Юрка скрестил на коленях руки и уронил на них голову – его тянуло в сон. Базарный гвалт слился в ровный шум, а потом превратился в шорох прибоя. Ветер шевельнул льняную занавеску и попробовал содрать со стены рисунок: крепостная башня, излучина реки. Чудилось в полудреме: он во Взгорском монастыре, и не нужно больше бегать по гостиницам в поисках Зеленцова, которого никто – никто, черт побери! – не знает…
– Смотри! – толкнул Егор. – Да проснись ты! Это не он?
На площадке за заборчиком стоял Такер. На этот раз вейн вырядился в кожаный жилет на голое тело и джинсы. На груди висела связка амулетов, на запястьях болтались фенечки. Почтовик перешагнул оградку и мигом затерялся в толпе.
– Черт!
Юрка вскочил. Как назло, дорогу преградила телега. Груженая, она неуклюже разворачивалась. Возница замахнулся на мальчишек кнутом. Шарахнулся в сторону разносчик с корзиной яблок.
– Видишь его? – крикнул Юрка.
Егор проскользнул перед лошадиной мордой.
– Да!
– Где?!
– Слева!
Юрка поднырнул у кобылы под брюхом. Возле плеча щелкнул кнут, взбивая перемешанную с сухим навозом пыль.
Почтовик стоял в закутке между прилавками и что-то сердито говорил, разрубая ладонью воздух. Коренастый мужчина слушал, не перебивая. Еще один загораживал вейну выход.
Юрка попытался ввинтиться в толпу, но его оттолкнули. Треснули джинсы, зацепившись за ограду узла.
– Стой! – дернул Егор. – Это же те самые! Только без винтовки.

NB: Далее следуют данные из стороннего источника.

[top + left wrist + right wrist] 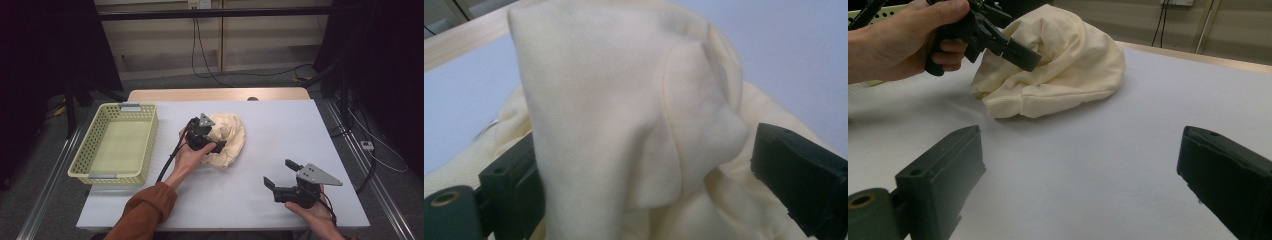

Такер мотнул головой, попытался уйти – и заметил Юрку. Растерянно моргнул. Его собеседник быстро обернулся.
Он!
Юрка толкнул Егора в узел и сам перевалился через заборчик. Куда угодно! Только быстро! На полмгновения накрыло ужасом – не получится! Но ребра будто крюком подцепило, даже хруст услышал. Вспышкой мелькнули перед глазами ориентиры. Закрутило, швырнуло плашмя на твердое. Юрка сглотнул – у него заложило уши – и поднял голову.
Вверх уходила стена из спекшегося камня, и в эту стену клюнул арбалетный болт. Упал на куртку, зацепившись острием за ткань. Юрка судорожно стряхнул его, точно полуживую гадину.